Many resource types can get their data from a file, in which case their resource definition will look something like:

1 ICON "file.ico"

Additionally, some resource types (like ICON) must get their data from a file. When attempting to define an ICON resource with a raw data block like so:

1 ICON BEGIN "foo" END

and then trying to compile that ICON, rc.exe has a confusing error:

test.rc(1) : error RC2135 : file not found: BEGIN

test.rc(2) : error RC2135 : file not found: END

That is, the Windows RC compiler will try to interpret BEGIN as a filename, which is extremely likely to fail and (if it succeeds) is almost certainly not what the user intended. It will then move on and continue trying to parse the file as if the first resource definition is 1 ICON BEGIN and almost certainly hit more errors, since everything afterwards will be misinterpreted just as badly.

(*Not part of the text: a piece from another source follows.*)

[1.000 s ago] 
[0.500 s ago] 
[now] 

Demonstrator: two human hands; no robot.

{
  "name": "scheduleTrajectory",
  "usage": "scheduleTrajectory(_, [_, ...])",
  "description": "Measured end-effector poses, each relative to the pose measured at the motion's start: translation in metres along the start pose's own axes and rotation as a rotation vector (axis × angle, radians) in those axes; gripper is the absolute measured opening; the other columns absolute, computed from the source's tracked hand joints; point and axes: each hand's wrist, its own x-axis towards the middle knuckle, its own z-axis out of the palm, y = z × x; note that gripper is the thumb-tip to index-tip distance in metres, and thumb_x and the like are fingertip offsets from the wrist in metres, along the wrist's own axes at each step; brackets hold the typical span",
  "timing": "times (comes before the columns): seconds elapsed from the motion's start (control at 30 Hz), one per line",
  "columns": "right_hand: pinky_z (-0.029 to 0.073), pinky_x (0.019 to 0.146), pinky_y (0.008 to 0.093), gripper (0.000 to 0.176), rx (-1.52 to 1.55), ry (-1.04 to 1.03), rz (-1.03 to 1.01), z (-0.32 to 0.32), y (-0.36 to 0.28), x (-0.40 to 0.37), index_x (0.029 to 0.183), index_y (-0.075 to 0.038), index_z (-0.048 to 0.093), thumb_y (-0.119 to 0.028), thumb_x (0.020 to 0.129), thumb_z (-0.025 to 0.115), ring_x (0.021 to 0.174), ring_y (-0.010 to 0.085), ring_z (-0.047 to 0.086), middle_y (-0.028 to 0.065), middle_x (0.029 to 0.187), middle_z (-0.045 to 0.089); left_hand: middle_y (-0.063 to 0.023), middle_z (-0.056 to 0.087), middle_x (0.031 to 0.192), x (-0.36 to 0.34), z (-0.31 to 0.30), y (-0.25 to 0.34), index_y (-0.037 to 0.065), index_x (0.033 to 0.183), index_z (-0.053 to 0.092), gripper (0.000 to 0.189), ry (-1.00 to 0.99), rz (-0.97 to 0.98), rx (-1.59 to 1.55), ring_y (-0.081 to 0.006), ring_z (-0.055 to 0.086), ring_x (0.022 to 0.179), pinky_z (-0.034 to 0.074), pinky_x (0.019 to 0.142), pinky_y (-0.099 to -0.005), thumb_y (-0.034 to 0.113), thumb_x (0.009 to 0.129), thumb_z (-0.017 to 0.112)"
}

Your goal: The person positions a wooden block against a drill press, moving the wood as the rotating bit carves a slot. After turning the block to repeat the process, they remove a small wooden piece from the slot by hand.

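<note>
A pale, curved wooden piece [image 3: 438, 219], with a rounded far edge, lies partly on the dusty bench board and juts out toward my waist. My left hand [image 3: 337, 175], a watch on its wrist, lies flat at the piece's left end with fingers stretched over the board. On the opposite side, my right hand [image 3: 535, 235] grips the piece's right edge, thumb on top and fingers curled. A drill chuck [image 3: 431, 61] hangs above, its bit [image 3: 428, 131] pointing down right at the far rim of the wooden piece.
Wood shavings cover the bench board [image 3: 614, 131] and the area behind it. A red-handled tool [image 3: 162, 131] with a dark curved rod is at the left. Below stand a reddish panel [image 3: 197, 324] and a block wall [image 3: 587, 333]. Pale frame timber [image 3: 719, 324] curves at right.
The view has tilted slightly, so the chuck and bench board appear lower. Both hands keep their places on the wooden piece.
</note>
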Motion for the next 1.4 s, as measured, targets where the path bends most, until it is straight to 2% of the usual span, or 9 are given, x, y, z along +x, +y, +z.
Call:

This is even worse when using { and } to open/close the block, as it triggers a separate bug:

1 ICON { "foo" }
test.rc(1) : error RC2135 : file not found: ICON

test.rc(2) : error RC2135 : file not found: }

Somehow, the filename { causes rc.exe to think the filename token is actually the preceding token, so it's trying to interpret ICON as both the resource type and the file path of the resource. Who knows what's going on there.

resinator's behaviorπŸ”—

In resinator, trying to use a raw data block with resource types that don't support raw data is an error, noting that if { or BEGIN is intended as a filename, it should use a quoted string literal.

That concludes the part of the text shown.